**Exercise description**
All of the data should be restated word for word, with the pictures omitted.

**Recorded data**
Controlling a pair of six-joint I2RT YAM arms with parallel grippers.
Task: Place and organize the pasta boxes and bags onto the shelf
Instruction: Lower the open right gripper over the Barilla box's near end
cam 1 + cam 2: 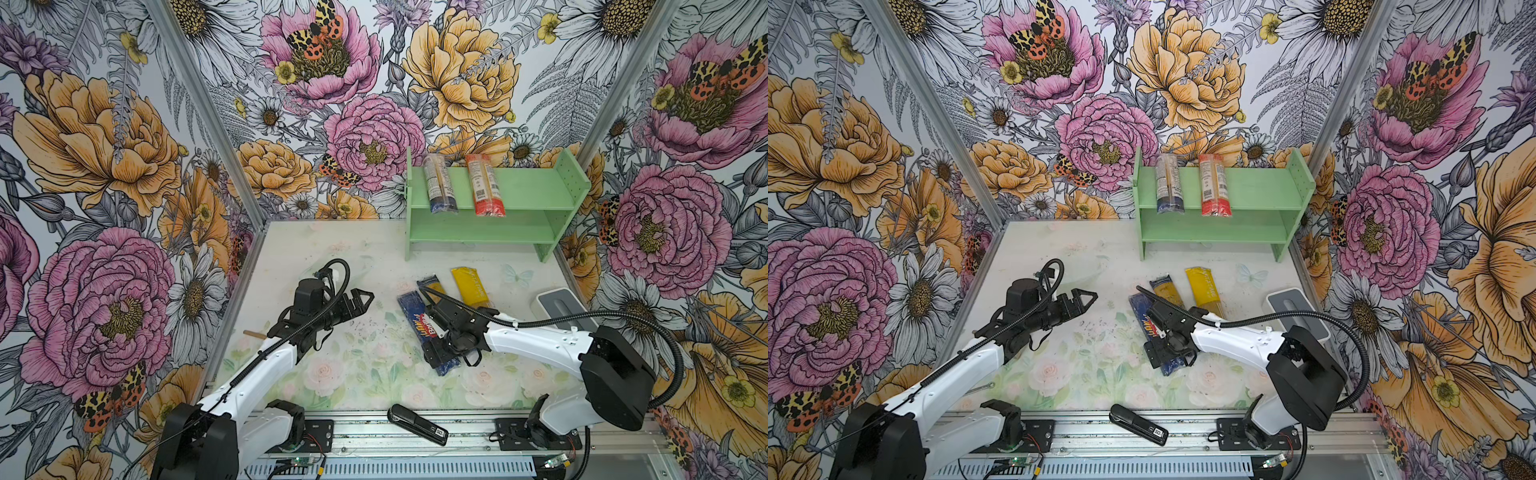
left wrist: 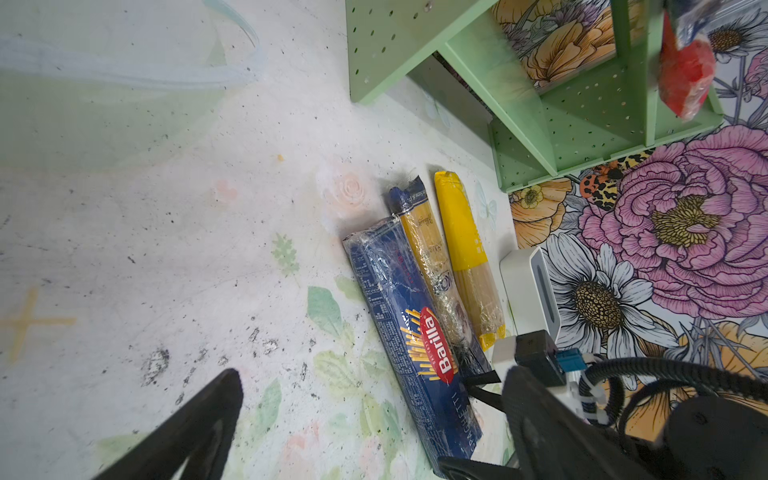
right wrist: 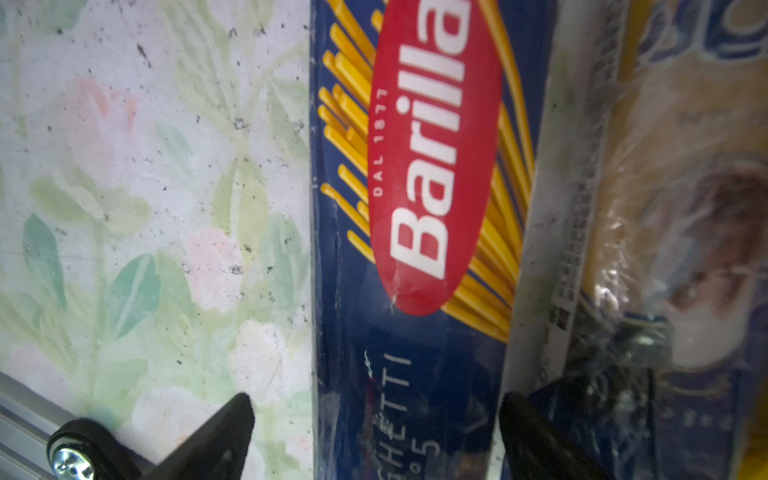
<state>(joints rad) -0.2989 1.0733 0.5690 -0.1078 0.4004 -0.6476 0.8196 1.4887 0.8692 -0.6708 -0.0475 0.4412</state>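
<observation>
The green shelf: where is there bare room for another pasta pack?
The shelf's top tier is bare between the red-ended pack and the right side panel; the lower tier looks bare. Crowded: the left end, around the blue-labelled pack.

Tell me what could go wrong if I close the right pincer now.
The right pincer straddles the Barilla box open, one finger down beside the gold pack: closing may drag or pinch that pack. It sits toward the box's near end, so the box may tilt when lifted.
</observation>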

**Exercise answer**
Controlling a pair of six-joint I2RT YAM arms with parallel grippers.
Task: Place and organize the pasta boxes and bags onto the shelf
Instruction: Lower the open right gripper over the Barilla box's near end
cam 1 + cam 2: 
left wrist: 
right wrist: 
<state>(joints rad) -0.2989 1.0733 0.5690 -0.1078 0.4004 -0.6476 0.8196 1.4887 0.8692 -0.6708 -0.0475 0.4412</state>
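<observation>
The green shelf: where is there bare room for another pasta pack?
The shelf's top tier is bare between the red-ended pack and the right side panel; the lower tier looks bare. Crowded: the left end, around the blue-labelled pack.

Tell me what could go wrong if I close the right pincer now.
The right pincer straddles the Barilla box open, one finger down beside the gold pack: closing may drag or pinch that pack. It sits toward the box's near end, so the box may tilt when lifted.
</observation>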

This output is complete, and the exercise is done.